The vulnerability triggers when a BIG-IP APM access policy is configured on a virtual server. Specific malicious traffic can reach the APM and execute arbitrary code on the underlying system. No authentication required from an external attacker's perspective — just reachable APM and the right packet.
What makes this worse: it was originally categorized as a denial-of-service bug with a CVSS of 8.7. F5 reclassified it as RCE in March 2026 after "new information" emerged. That "new information" appears to have been active exploitation.
F5 has published a solid set of IoCs. If you're not sure whether you're already compromised, here's what to check:
Filesystem:
- Presence of `/run/bigtlog.pipe` and/or `/run/bigstart.ltm`
- Hash or size mismatch on `/usr/bin/umount` and/or `/usr/sbin/httpd` vs. known-good versions
Logs:
- Entries in `/var/log/restjavad-audit.*.log` showing a local user accessing the iControl REST API from localhost
- Entries in `/var/log/auditd/audit.log` showing that same local user disabling SELinux via the iControl REST API
Behavioral:
- HTTP/S traffic from the BIG-IP device showing HTTP 201 responses with CSS content-type — attackers are using this to camouflage C2 traffic
- Modifications to `/var/sam/www/webtop/renderer/apm_css.php3`, `full_wt.php3`, and `webtop_popup_css.php3`
F5 also notes webshells are operating in-memory, so file modifications alone may not tell the full story.
Affected versions and fixes:
| Affected | Fixed In |
|----------|----------|
| 17.5.0 – 17.5.1 | 17.5.1.3 |
| 17.1.0 – 17.1.2 | 17.1.3 |
| 16.1.0 – 16.1.6 | 16.1.6.1 |
| 15.1.0 – 15.1.10 | 15.1.10.8 |
If you're on an affected version and the fix isn't deployed yet, F5 recommends restricting access to the BIG-IP management interface and APM virtual servers as an interim control.
Citrix NetScaler: CVE-2026-3055 — Recon Active, Exploitation Expected Soon
The F5 story is urgent. But while you're in patch mode, look at CVE-2026-3055 on Citrix NetScaler ADC and NetScaler Gateway. CVSS 9.3.
This one is a memory overread via insufficient input validation. Successful exploitation leaks sensitive information — potentially enough to facilitate further attacks. The catch: it requires the appliance to be configured as a SAML Identity Provider (SAML IDP). If yours isn't, your risk profile drops significantly. But if it is?
Defused Cyber flagged active recon this week: attackers are probing `/cgi/GetAuthMethods` across NetScaler honeypots to enumerate authentication methods — specifically looking for SAML IDP configurations. watchTowr independently confirmed the same pattern across their honeypot infrastructure and was blunt about it: "When attacker reconnaissance shifts to active exploitation, the window to respond will evaporate."
This is the pre-exploitation phase. They're building target lists.
Affected versions:
- NetScaler ADC and NetScaler Gateway 14.1 before 14.1-66.59
- NetScaler ADC and NetScaler Gateway 13.1 before 13.1-62.23
- NetScaler ADC 13.1-FIPS and 13.1-NDcPP before 13.1-37.262
For context on how seriously to take Citrix vulns: CVE-2023-4966 (Citrix Bleed), CVE-2025-5777 (Citrix Bleed 2), and CVE-2025-6543 all went from disclosure to mass exploitation within days to weeks. The pattern holds.
Bottom Line
Two CVSS 9.3 bugs. Both are products commonly deployed as internet-facing access control infrastructure — exactly what targeted threat actors prioritize.
For F5: patch before Monday, run the IoC checks above today, and assume compromise if you're on a vulnerable version that's been externally accessible.
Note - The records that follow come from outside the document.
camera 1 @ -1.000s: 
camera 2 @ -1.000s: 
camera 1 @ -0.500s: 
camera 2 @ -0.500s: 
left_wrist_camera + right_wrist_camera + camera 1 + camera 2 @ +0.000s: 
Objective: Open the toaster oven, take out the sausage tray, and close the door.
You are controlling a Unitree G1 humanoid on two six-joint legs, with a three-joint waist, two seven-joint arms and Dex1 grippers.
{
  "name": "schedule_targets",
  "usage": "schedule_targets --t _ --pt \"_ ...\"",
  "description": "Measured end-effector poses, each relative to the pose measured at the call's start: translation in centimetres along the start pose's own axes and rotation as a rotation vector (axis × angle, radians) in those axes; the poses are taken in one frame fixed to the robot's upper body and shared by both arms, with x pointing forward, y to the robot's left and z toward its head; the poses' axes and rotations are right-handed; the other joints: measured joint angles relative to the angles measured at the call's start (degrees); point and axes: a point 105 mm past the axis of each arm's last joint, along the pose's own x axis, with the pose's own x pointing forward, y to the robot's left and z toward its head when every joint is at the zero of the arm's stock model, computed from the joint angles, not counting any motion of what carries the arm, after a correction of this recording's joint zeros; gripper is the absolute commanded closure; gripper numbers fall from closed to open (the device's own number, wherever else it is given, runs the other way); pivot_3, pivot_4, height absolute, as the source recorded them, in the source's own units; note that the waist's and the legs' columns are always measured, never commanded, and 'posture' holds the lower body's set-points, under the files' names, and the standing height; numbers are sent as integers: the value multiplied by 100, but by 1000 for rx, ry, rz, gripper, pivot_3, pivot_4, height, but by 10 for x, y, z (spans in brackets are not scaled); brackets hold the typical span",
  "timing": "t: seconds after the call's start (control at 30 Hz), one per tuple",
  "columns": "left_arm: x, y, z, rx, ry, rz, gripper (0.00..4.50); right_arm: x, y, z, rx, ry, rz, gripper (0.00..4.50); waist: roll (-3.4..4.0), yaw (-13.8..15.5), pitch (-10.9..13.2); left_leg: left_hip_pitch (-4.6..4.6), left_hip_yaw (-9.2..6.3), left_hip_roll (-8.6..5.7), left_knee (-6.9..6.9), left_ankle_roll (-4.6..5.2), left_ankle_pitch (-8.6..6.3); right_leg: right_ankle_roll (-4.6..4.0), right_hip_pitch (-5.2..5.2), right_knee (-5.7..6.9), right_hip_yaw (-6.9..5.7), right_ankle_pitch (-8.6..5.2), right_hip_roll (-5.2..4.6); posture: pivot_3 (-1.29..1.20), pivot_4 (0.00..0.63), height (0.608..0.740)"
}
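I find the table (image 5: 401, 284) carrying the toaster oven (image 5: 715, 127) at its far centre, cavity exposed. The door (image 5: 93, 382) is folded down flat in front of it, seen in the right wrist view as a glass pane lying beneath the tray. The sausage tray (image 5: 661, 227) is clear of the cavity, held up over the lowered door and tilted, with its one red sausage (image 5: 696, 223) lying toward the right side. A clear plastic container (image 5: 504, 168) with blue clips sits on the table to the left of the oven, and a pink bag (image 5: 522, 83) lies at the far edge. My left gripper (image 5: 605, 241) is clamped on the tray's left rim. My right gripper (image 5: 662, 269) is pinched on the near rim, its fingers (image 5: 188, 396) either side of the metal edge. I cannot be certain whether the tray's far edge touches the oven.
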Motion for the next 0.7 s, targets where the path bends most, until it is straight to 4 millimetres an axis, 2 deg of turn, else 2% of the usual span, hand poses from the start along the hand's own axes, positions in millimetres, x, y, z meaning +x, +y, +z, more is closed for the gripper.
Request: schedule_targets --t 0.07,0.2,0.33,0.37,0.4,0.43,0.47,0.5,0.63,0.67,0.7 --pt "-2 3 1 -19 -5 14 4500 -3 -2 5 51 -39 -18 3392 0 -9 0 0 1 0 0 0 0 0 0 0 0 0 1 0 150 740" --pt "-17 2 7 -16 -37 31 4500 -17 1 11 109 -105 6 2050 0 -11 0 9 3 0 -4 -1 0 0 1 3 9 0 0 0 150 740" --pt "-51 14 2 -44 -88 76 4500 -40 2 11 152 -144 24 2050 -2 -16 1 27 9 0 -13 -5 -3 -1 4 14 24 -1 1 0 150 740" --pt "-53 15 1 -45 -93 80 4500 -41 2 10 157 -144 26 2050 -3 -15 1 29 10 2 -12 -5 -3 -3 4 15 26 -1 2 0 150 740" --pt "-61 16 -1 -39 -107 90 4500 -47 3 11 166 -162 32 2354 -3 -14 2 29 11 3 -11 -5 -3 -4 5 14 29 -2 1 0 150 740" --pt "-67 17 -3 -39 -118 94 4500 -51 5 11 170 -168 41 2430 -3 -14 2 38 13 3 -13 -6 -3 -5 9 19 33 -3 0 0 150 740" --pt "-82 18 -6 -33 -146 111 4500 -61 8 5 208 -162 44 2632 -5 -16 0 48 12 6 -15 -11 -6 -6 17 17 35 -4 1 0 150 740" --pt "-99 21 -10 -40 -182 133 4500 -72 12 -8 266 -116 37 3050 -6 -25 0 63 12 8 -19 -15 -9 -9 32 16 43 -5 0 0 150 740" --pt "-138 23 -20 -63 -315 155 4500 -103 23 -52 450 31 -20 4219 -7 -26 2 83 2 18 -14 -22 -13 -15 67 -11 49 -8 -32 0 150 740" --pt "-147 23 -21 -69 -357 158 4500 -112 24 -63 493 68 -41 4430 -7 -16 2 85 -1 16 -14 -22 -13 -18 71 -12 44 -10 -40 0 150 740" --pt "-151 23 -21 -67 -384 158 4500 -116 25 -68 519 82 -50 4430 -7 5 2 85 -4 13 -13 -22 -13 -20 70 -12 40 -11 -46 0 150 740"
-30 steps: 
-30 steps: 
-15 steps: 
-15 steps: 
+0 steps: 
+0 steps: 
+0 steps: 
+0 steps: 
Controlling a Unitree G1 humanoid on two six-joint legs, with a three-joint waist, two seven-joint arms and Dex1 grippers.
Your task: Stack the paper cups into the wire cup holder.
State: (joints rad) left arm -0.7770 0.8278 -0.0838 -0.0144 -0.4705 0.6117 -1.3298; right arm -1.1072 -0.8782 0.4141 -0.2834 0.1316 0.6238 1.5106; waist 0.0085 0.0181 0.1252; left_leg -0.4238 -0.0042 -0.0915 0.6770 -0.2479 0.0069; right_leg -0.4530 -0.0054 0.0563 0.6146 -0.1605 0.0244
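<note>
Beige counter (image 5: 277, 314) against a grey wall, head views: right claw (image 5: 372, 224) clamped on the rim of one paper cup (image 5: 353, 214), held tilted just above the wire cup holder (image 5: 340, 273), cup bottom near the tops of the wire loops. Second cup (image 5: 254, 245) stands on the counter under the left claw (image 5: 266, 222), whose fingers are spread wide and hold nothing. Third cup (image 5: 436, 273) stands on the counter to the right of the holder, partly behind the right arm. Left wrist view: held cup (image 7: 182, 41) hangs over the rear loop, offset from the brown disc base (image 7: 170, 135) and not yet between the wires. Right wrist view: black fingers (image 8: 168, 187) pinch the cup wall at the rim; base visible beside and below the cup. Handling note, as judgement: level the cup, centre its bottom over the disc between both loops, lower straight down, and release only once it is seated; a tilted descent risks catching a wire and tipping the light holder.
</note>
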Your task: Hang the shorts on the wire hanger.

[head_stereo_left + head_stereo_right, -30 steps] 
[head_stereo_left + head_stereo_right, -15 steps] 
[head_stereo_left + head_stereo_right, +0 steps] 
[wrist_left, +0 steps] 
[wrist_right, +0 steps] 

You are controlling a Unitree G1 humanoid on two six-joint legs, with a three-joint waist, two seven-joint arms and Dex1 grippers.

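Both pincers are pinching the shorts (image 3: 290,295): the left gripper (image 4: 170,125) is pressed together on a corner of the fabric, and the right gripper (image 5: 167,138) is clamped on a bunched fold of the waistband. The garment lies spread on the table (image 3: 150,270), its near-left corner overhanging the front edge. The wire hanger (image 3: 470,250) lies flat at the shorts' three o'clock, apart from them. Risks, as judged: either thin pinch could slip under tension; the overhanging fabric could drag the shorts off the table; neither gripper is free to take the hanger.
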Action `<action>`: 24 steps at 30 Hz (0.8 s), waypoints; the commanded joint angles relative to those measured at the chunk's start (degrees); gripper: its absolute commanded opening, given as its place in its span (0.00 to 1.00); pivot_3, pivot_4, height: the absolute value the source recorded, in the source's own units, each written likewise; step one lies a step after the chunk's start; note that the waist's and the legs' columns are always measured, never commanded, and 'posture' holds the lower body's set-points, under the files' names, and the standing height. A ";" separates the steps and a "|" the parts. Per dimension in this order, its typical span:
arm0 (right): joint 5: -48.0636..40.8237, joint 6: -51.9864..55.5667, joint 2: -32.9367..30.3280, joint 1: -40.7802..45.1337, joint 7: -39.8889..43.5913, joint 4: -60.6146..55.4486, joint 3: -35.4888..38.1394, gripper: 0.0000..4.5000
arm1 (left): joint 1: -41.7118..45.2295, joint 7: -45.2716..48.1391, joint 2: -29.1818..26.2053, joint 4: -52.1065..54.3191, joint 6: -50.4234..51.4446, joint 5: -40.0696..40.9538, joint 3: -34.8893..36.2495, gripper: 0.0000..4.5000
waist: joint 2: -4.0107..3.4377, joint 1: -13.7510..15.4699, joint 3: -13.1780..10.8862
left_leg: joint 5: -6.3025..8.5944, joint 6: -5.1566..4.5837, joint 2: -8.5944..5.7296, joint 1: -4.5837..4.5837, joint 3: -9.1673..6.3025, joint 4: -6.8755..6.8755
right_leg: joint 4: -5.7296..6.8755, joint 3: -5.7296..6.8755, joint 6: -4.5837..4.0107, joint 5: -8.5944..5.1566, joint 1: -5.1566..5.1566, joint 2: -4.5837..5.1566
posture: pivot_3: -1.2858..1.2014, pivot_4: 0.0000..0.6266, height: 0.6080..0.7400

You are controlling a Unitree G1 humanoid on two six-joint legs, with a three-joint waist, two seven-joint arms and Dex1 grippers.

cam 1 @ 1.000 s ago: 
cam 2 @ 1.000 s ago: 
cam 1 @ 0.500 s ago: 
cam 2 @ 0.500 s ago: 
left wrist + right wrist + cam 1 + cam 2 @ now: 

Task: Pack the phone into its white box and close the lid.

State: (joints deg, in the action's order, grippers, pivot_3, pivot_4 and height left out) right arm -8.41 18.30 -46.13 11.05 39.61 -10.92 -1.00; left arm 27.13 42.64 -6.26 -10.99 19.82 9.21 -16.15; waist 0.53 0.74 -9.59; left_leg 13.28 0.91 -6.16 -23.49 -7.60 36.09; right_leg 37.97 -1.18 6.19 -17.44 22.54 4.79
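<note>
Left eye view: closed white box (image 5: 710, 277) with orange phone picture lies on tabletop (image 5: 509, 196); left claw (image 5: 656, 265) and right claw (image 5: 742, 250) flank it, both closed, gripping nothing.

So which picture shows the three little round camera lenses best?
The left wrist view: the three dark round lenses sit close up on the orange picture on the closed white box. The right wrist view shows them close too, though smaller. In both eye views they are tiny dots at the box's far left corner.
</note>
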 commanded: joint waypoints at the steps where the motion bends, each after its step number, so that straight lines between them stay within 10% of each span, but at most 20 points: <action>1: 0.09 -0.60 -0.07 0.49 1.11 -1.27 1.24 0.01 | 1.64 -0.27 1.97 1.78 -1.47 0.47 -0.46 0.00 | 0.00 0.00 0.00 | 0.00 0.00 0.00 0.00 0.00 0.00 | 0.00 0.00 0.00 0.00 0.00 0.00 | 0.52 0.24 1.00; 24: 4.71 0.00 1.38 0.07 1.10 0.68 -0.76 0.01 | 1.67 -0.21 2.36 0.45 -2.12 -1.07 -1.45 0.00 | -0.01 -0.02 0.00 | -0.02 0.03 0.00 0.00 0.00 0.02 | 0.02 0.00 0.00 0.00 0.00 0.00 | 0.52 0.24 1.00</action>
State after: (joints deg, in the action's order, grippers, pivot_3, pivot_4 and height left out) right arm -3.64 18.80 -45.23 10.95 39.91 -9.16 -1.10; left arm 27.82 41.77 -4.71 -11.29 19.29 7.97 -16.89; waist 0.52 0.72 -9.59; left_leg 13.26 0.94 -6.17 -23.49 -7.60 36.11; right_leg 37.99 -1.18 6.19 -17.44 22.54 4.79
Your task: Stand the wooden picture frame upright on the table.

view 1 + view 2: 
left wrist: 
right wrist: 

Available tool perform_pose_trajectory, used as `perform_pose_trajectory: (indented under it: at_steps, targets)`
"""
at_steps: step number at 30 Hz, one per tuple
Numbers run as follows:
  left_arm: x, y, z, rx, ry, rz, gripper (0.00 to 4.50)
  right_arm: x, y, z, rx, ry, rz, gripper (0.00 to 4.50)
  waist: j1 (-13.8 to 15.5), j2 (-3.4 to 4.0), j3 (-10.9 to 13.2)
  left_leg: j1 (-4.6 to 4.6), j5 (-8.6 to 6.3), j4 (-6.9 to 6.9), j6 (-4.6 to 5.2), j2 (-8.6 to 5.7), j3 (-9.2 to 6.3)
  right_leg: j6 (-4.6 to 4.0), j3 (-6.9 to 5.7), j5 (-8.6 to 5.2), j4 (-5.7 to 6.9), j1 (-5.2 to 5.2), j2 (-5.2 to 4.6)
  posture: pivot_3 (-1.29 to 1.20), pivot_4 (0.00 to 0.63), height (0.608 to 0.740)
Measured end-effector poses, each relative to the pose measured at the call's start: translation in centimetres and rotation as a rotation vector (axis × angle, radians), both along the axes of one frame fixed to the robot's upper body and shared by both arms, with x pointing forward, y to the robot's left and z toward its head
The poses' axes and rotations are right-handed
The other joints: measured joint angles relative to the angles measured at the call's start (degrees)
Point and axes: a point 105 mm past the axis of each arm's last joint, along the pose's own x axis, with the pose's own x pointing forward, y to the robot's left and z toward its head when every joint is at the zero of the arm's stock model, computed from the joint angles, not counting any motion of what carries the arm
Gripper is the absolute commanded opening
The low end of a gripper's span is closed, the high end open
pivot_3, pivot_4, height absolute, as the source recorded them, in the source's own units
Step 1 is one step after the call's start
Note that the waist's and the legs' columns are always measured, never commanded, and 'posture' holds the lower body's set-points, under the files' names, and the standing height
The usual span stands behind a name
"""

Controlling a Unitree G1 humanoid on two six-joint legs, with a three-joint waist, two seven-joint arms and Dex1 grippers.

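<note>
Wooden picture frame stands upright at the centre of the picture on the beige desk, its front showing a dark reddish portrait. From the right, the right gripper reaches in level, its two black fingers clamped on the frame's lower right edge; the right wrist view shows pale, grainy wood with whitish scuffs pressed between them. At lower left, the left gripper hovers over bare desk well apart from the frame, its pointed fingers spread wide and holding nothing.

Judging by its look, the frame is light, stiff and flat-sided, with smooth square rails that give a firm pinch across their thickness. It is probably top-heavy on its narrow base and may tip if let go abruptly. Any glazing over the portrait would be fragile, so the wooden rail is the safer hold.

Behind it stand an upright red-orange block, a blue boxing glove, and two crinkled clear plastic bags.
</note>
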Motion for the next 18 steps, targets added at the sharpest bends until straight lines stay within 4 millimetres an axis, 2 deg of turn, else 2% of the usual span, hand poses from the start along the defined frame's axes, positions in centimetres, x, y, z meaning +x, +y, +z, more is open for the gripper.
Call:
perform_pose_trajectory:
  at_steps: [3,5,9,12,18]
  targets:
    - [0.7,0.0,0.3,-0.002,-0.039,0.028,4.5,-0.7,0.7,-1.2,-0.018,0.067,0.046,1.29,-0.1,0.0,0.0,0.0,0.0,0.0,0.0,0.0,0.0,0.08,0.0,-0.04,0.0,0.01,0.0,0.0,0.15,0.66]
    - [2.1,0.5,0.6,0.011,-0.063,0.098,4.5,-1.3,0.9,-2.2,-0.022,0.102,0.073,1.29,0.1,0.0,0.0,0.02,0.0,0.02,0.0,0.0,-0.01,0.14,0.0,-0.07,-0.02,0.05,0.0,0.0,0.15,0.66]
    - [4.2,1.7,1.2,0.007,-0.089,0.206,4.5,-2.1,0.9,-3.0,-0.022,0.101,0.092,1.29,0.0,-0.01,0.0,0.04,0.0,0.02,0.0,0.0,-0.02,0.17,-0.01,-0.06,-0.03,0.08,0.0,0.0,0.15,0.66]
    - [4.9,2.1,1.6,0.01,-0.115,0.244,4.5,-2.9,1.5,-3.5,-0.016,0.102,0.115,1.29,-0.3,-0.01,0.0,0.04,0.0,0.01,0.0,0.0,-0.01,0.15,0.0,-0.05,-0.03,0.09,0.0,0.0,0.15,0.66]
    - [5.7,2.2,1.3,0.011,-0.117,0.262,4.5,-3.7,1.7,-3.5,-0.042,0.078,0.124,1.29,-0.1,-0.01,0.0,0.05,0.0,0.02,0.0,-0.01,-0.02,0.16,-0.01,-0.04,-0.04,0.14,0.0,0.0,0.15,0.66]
The in-memory webshell behavior means standard file integrity checks may miss an active intrusion.
For Citrix: if you're running a SAML IDP configuration, treat this as active and patch now — don't wait for exploitation confirmation. The recon phase is the warning shot.
CybrPulse tracked both CVEs across 93 security stories published in the last 12 hours. These two were the highest-scored for actionability and severity. Patch windows this tight don't come around often — and neither do simultaneous CVSS 9.3 advisories on the same infrastructure class.